Each of 6 servings: 415 calories; 15 grams protein; 15 grams carbohydrates; 1 gram fiber; 33 grams fat; 5 grams saturated fat; 112 mg. cholesterol; 0 sugar; 470 mg. sodium.
RICE SALAD WITH SHRIMP AND ARUGULA
Total time: 45 minutes
Servings: 6 to 8
2 cups medium-grain rice, such as Arborio
3 tablespoons good-quality olive oil
3 tablespoons fresh lemon juice, divided
1/2 pound cooked small shrimp (about 1 1/2 cups)
1/4 cup minced red onion
1 cup diced tomato
1 tablespoon red wine vinegar
1 1/2 cups torn arugula, loosely packed
3 tablespoons toasted pine nuts
1. Bring a large pot of liberally salted water to a rolling boil. Stir in the rice and return the water to a boil; reduce the heat to maintain a rapid simmer. Cook until the rice is tender, 15 minutes. Drain the rice in a strainer and rinse quickly in cool running water. Line a large mixing bowl with a tea towel and empty the rice into it. Fold the tea towel over the top of the rice and set aside to cool, about 5 minutes.
2. When the rice has cooled slightly, add the olive oil, 2 tablespoons lemon juice and salt to taste, stirring lightly with a fork to avoid crushing the tender rice grains. (The rice can be prepared to this point a day ahead and refrigerated in a tightly covered container. Bring to room temperature before proceeding.)
3. When almost ready to serve, combine the shrimp, red onion and tomato in a medium bowl and season with red wine vinegar and one-fourth teaspoon salt, or to taste.
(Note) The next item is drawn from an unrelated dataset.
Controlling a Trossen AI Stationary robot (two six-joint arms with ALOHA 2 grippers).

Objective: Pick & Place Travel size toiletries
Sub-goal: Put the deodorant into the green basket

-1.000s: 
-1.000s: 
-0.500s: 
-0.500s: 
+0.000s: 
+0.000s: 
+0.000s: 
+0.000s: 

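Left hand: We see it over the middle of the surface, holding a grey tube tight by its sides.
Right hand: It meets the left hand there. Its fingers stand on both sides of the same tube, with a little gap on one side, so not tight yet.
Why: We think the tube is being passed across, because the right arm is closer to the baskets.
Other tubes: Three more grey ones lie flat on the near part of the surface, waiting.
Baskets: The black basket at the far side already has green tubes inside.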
4. Add the shrimp mixture to the rice along with the arugula and pine nuts. Stir to combine well, taste and add more salt or lemon juice if necessary. (The recipe can be prepared to this point up to 30 minutes in advance.)
5. Transfer to a serving bowl and serve at room temperature.
Each of 8 servings: 300 calories; 10 grams protein; 45 grams carbohydrates; 1 gram fiber; 8 grams fat; 1 gram saturated fat; 55 mg. cholesterol; 139 mg. sodium.